2. Based on the biochemical reaction characteristics of each aerobic zone, the control unit calculates the aperture correction coefficient for each zone using a zone-weighted method: For the high ammonia nitrogen reaction zone, the ammonia nitrogen deviation is the main correction basis, and the DO deviation is the auxiliary correction basis. The ammonia nitrogen deviation is given a higher weight, and the DO deviation is given a lower weight. For conventional aerobic reaction zones, the primary correction basis is DO deviation, and the secondary correction basis is ammonia nitrogen deviation. DO deviation is given a higher weight, while ammonia nitrogen deviation is given a lower weight. For the terminal effluent area, only the DO deviation is used as the correction basis, and the influence of ammonia nitrogen deviation is not considered. The weight of ammonia nitrogen deviation is set to zero. Step S5.

3. After calculating the opening correction coefficient for each zone, the control unit multiplies the baseline opening obtained in S4 with the correction coefficient for each zone to synthesize the final target connection opening of the improved intake valve, ensuring that the opening adjustment can accurately match the actual biochemical reaction requirements of each zone and avoid over-aeration or under-aeration. In step S6, step S6.

1. The control unit converts the final target connection opening degree synthesized in step S5 into a precise drive command for the regulating electric cylinder (5). At the same time, it combines the real-time prediction results of the flow-ammonia nitrogen coupling prediction model and the opening degree correction coefficient to start the closed-loop control logic and realize the precise control of the valve opening degree. Step S6.

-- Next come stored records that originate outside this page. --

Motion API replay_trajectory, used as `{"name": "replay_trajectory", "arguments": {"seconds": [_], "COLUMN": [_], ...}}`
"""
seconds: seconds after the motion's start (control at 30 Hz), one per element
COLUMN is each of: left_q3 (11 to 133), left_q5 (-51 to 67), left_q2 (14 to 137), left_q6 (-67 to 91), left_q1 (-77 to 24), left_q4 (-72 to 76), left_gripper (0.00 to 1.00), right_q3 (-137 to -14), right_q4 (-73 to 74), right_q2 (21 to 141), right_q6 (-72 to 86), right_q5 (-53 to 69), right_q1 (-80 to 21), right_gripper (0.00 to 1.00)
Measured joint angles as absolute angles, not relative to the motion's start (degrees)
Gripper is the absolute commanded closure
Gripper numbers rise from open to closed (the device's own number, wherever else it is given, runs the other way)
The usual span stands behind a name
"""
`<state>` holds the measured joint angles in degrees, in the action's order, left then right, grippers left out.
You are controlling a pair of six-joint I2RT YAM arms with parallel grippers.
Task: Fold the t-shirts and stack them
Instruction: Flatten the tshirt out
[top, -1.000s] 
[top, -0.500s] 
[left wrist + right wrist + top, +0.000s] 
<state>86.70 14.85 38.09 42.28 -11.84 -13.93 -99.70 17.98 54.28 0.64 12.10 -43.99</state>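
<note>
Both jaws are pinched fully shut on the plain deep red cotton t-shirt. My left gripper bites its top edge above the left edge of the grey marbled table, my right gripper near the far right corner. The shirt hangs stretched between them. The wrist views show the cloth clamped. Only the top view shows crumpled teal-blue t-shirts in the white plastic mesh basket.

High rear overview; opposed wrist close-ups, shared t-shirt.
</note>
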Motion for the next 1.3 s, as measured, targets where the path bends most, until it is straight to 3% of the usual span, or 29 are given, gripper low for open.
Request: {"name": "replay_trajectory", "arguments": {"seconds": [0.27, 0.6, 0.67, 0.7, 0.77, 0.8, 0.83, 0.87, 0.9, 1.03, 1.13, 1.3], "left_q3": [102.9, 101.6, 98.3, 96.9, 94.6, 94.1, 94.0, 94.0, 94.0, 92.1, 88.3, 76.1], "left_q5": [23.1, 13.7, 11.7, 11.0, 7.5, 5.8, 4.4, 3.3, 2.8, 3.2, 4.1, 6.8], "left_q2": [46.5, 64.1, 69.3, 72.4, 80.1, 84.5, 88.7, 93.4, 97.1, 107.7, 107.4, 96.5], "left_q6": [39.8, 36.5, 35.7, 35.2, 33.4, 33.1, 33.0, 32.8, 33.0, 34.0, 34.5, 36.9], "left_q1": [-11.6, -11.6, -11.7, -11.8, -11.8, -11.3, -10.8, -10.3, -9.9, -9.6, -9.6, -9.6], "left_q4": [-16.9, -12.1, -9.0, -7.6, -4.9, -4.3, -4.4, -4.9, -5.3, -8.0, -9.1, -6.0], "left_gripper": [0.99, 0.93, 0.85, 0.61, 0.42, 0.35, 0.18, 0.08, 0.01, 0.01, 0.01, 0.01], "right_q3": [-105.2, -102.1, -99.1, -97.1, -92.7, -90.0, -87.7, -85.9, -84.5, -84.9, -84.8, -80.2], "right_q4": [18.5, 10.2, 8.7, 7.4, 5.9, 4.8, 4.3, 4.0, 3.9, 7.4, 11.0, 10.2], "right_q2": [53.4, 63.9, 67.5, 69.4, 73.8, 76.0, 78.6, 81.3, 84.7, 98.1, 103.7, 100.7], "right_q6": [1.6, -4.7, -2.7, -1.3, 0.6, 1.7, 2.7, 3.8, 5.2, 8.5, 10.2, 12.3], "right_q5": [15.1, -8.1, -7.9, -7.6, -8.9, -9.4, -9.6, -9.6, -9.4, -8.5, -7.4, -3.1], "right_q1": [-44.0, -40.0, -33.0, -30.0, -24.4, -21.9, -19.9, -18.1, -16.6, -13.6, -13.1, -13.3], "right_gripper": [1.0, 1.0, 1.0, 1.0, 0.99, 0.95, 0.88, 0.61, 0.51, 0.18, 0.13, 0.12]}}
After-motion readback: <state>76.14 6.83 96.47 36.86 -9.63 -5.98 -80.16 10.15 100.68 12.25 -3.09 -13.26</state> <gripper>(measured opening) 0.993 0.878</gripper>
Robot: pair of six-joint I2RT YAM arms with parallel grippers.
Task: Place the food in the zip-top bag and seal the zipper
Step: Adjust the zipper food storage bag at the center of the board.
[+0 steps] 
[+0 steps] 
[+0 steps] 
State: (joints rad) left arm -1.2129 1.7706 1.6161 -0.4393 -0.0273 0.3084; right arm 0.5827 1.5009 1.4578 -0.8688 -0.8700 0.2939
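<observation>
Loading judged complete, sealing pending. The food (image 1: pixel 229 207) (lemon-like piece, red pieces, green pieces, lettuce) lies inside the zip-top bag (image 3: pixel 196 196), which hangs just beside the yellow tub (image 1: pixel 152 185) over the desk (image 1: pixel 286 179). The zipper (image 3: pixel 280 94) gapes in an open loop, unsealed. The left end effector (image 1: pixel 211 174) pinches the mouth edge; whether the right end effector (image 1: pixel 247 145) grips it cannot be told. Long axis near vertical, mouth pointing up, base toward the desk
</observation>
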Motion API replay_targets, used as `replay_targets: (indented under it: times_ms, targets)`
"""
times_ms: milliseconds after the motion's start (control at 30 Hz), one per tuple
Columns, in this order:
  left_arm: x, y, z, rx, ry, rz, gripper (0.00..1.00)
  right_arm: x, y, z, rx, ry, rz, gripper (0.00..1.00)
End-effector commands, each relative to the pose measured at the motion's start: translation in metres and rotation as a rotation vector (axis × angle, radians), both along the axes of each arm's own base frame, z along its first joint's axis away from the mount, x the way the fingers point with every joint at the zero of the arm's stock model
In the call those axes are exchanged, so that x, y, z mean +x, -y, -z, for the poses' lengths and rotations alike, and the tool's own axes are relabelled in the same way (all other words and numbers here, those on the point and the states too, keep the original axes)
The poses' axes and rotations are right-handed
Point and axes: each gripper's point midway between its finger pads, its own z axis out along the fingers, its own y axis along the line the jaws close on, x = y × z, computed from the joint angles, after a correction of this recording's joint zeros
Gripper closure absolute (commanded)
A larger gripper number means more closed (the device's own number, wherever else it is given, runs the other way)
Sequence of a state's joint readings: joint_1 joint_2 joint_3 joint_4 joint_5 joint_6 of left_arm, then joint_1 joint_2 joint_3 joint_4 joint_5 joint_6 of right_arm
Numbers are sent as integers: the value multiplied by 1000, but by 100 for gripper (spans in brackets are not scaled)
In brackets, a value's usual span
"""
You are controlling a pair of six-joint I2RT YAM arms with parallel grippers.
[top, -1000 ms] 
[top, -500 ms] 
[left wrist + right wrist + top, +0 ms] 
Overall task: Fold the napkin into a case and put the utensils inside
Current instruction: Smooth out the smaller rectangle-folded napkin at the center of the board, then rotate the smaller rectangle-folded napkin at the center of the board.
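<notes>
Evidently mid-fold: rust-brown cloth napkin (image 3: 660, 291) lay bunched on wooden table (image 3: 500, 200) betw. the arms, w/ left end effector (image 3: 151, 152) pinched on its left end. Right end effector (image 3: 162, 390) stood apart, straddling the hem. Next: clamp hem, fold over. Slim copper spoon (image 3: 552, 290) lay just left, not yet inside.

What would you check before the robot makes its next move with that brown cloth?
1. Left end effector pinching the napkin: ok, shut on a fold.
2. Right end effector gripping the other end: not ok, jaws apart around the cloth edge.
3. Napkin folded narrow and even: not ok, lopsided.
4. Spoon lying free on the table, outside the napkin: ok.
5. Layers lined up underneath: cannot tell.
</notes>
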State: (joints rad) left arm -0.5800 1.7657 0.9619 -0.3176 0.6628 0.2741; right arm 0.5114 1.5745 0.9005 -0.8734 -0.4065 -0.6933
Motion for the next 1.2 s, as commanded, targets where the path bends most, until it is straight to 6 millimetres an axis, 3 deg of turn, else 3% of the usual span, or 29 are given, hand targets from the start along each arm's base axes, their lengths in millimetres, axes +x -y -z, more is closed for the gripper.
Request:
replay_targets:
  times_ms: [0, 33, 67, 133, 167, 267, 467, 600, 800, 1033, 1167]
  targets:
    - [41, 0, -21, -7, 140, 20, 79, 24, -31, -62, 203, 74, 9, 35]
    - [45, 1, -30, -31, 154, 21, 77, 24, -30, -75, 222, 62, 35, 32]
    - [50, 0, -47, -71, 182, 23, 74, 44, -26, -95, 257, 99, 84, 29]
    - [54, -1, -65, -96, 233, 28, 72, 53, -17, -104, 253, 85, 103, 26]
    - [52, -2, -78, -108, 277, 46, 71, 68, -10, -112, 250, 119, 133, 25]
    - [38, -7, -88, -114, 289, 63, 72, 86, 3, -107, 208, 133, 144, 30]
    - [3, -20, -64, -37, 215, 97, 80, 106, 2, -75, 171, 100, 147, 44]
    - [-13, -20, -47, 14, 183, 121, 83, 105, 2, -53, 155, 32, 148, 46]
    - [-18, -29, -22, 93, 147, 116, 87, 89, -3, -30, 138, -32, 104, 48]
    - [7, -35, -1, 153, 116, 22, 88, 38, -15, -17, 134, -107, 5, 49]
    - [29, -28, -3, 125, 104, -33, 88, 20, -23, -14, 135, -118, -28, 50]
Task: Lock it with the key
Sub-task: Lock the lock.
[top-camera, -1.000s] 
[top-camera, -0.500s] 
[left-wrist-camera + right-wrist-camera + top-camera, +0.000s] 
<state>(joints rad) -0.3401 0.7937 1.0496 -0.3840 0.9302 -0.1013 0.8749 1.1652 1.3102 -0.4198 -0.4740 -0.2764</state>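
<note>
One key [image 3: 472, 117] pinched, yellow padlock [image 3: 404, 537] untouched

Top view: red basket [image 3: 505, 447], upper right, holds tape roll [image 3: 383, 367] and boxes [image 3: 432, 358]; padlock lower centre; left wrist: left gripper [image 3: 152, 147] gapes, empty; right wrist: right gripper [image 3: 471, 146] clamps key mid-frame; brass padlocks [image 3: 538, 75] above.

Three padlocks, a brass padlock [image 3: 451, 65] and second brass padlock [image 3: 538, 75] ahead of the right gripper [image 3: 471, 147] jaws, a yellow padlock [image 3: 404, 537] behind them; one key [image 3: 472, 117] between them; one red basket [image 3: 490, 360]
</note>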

2. Adjust the electric cylinder (5) according to the drive command of the control unit, precisely drive the valve core rod (6) to dynamically adjust the size of the air gap (17), thereby precisely controlling the connection opening between the air inlet chamber (9) and the air outlet chamber (10), so that the aeration flow rate is completely matched with the actual air demand of each aerobic zone, and ensures that the biochemical reaction in the pool proceeds stably. Step S6.

3. The control unit monitors the actual opening degree of the valve based on the real-time feedback data of the position sensor of the regulating cylinder (5) and compares it with the final target opening degree. If there is a deviation between the actual opening degree and the target opening degree, the control unit adjusts the driving command of the regulating cylinder (5) in time until the actual opening degree is consistent with the target opening degree. Step S6.

4. The system presets an opening hysteresis range. When the deviation between the final target opening and the current actual opening is less than the hysteresis range, the regulating electric cylinder (5) does not move, thus avoiding frequent start and stop of the regulating electric cylinder (5), extending the service life of the regulating electric cylinder (5) and the sealing valve core (16), and ensuring the stability of the aeration flow rate.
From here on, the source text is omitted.